First, the record contains an Application for Philadelphia Business Tax Account Number, signed by Appellant as president of the corporation on December 4, 1991. (S.R.R. at 1b.) The assigned number, 3927399, is for self-assessed taxes like the wage withholding tax. (See Findings of Fact, No. 9.) Indeed, the record also contains copies of Janbridge's Annual Reconciliation of Wage Tax form for the years 1989 and 1990. (S.R.R. at 2b-4b.) These forms show account number XXXXXXX and are signed by Appellant. Finally, the record contains copies of Janbridge's Business Privilege Tax returns for 1989 and 1990. (S.R.R. at 5b-6b.) These returns also show account number XXXXXXX and are signed by Appellant as president of the corporation. Based on such evidence, a reasonable mind could conclude that Appellant, as president of Janbridge, was responsible for the payment of corporate wage withholding taxes.[11]

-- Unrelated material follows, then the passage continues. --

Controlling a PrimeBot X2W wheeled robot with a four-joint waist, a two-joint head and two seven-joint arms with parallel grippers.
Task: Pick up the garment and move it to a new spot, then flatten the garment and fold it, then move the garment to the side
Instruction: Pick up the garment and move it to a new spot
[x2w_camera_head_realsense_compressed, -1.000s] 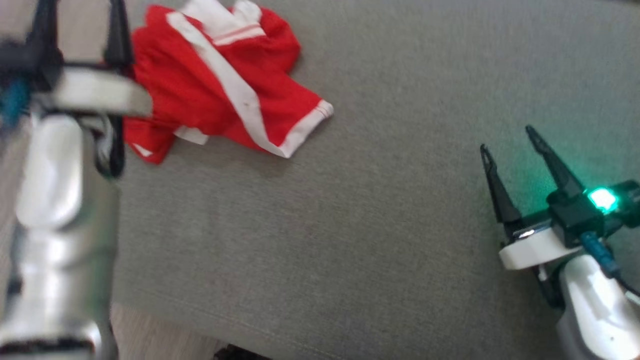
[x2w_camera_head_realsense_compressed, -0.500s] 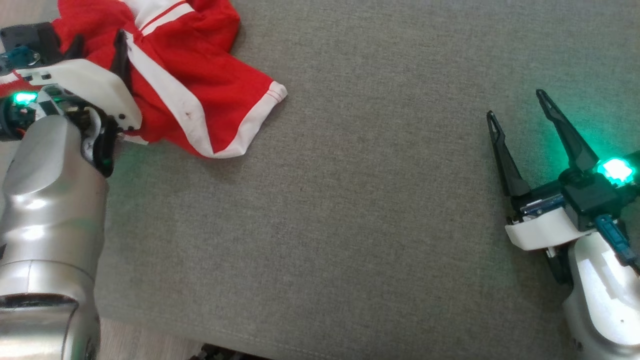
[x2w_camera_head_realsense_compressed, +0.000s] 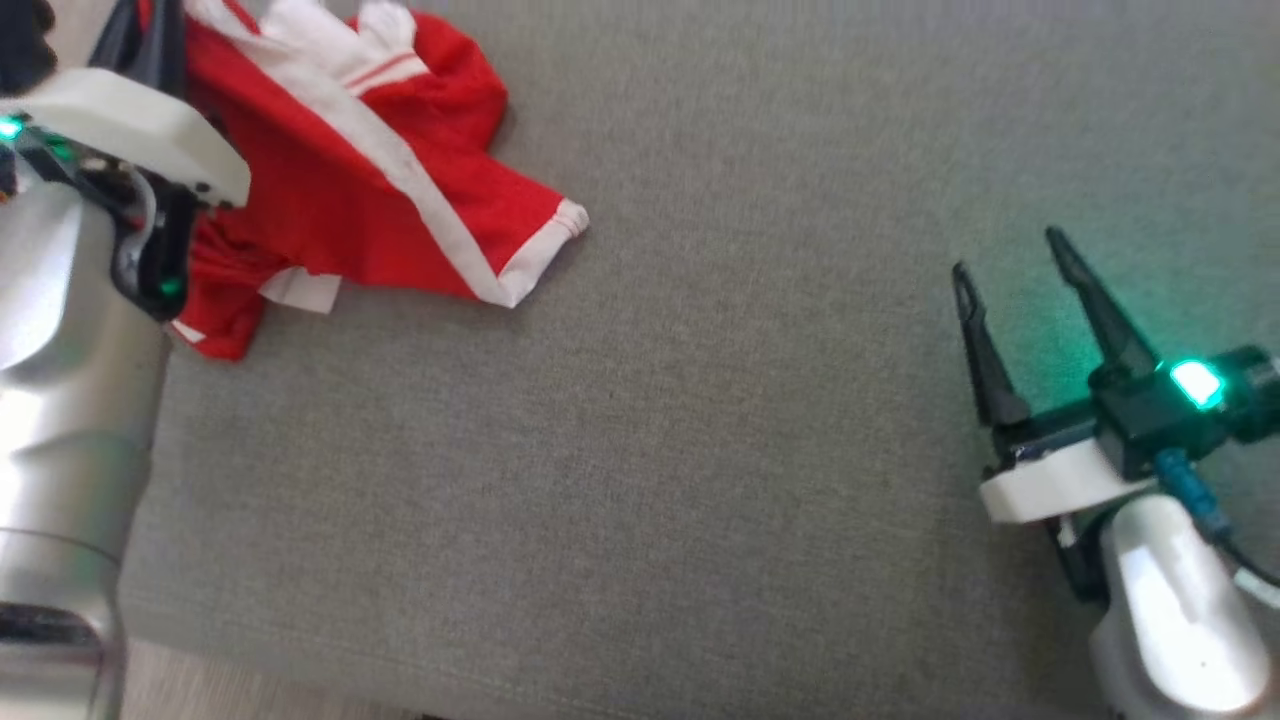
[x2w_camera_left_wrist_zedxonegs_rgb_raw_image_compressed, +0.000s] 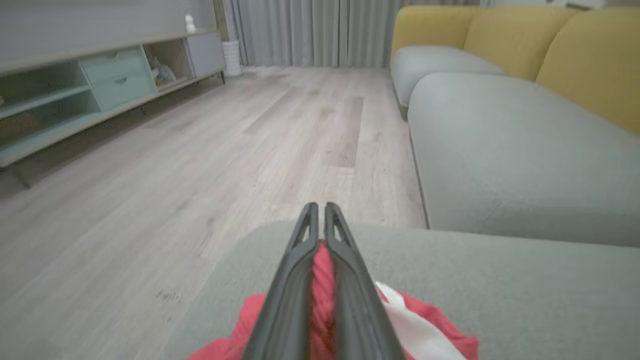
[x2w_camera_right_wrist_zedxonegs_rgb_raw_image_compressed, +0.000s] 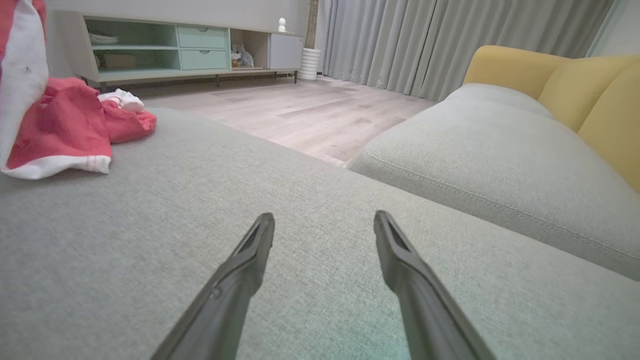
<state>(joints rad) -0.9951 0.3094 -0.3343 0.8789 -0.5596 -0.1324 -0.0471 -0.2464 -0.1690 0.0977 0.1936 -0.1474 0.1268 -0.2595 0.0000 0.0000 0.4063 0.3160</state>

*268 Appellant argues that he "had absolutely no responsibility for the wage taxes." (Appellant's brief at 24.) Appellant testified: "I was president but I was not performing the duties.... I was there putting in the time but I was not performing the operations." (R.R. at 127a, 128a.) However, this testimony is contradicted by the 1989 and 1990 wage tax documents in evidence, signed by Appellant, and by Appellant's admission that he probably signed the company's tax returns from 1991 to 1993.[12] We conclude, then, that the record contains substantial evidence to support the trial court's finding that Appellant was responsible for the payment of corporate wage withholding taxes.
Accordingly, we affirm.
ORDER
AND NOW, this 24th day of July, 2001, the order of the Court of Common Pleas of Philadelphia County, dated July 7, 2000, is hereby affirmed.
NOTES
[1] Rule 1006 provides, in pertinent part, as follows:
The contents of voluminous writings .... which cannot conveniently be examined in court may be presented in the form of a.... summary..... The originals, or duplicates, shall be made available for examination or copying, or both, by other parties at reasonable time and place. The court may order that they be produced in court.

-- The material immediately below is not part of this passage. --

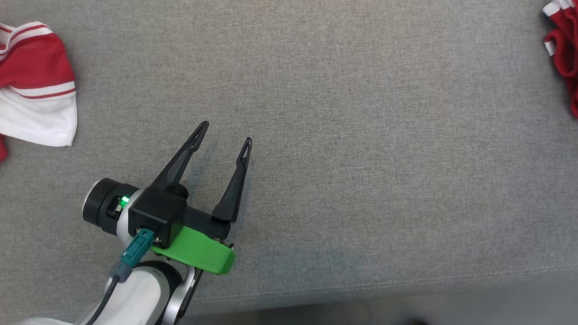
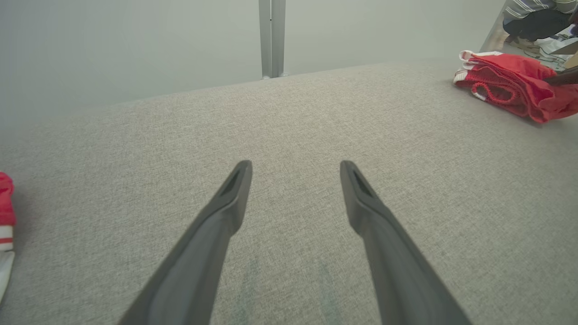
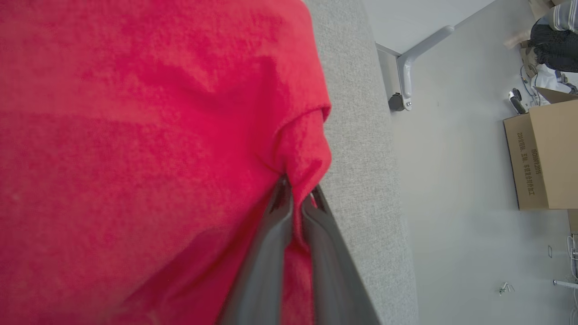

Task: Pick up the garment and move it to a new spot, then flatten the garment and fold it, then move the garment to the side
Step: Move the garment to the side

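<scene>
Garments: two; end effectors: two

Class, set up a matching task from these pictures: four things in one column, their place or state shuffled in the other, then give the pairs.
1 left gripper
2 right gripper
3 striped garment
4 cardboard box

A on the floor
B shut on the red garment
C open above bare grey surface
D lying at the head view's left edge

Pairs: 1-C, 2-B, 3-D, 4-A.
</scene>
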Motion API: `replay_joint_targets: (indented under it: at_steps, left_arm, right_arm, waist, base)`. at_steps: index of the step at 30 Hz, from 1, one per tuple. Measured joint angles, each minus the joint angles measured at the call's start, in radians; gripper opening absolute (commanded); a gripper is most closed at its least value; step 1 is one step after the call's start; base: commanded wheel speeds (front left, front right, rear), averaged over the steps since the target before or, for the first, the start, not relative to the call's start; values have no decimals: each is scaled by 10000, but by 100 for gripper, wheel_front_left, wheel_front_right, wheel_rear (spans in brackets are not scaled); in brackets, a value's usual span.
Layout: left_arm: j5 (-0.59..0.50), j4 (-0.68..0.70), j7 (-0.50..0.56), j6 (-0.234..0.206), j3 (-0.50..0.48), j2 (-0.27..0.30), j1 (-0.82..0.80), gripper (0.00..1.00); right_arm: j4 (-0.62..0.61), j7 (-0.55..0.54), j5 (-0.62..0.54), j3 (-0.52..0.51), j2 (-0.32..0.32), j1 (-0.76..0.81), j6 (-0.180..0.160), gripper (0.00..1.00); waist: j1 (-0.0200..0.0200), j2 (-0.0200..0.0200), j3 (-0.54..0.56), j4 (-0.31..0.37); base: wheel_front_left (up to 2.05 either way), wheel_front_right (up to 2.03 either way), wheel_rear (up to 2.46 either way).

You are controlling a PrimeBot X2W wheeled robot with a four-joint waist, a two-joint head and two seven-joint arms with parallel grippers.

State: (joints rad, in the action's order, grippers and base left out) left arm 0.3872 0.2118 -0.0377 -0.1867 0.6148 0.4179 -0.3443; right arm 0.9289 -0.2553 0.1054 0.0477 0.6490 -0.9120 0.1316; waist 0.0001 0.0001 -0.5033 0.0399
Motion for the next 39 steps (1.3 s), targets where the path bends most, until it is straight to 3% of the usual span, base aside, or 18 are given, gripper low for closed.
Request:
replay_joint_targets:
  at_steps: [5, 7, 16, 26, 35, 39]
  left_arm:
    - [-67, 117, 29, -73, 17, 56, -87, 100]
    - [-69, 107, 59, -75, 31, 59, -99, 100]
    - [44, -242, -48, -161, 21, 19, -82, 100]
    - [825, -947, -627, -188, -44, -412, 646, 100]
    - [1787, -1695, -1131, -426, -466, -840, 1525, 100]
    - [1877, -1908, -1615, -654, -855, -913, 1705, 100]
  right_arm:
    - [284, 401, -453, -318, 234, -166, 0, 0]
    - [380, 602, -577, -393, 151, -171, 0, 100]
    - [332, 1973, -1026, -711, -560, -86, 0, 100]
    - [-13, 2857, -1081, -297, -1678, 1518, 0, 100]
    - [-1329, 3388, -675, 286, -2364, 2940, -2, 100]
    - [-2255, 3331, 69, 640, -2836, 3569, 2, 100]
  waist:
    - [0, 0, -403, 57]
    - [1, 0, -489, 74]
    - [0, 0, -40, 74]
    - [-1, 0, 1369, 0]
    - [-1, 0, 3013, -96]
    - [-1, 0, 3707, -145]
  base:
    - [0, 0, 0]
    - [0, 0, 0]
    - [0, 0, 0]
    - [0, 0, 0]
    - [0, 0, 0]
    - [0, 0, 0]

[2] The City stored the original documents in a facility on Broad Street. (R.R. at 82a-83a.) When that storage facility was filled to capacity, the City discarded the documents pursuant to policy. (R.R. at 84a.) As a result, the City does not have any documents filed prior to 1997. (Findings of Fact, Nos. 17-20.) Moreover, Janbridge does not possess any of the documents that it filed with the City. (Findings of Fact, No. 23.)
[3] Rule 803(6) states that records of regularly conducted activity are not excluded by the hearsay rule.
[4] The Uniform Business Records as Evidence Act states that a record of an act shall be competent evidence if a qualified witness testifies to its identity and the mode of its preparation, if it was made in the regular course of business at or near the time of the act and if the tribunal believes the sources of information, method and time of preparation were such as to justify its admission. 42 Pa.C.S. § 6108(b).
[5] "Ex maleficio" is defined as "from or growing out of wrongdoing;" it is synonymous with malfeasance. Black's Law Dictionary 575 (6th ed.1990).
[6] Our scope of review of an order of a trial court denying a motion for post-trial relief is limited to whether the trial court abused its discretion or committed an error of law. Morgan Signs, Inc. v. Department of Transportation, 723 A.2d 1096 (Pa.Cmwlth.), appeal denied, 560 Pa. 677, 742 A.2d 173 (1999).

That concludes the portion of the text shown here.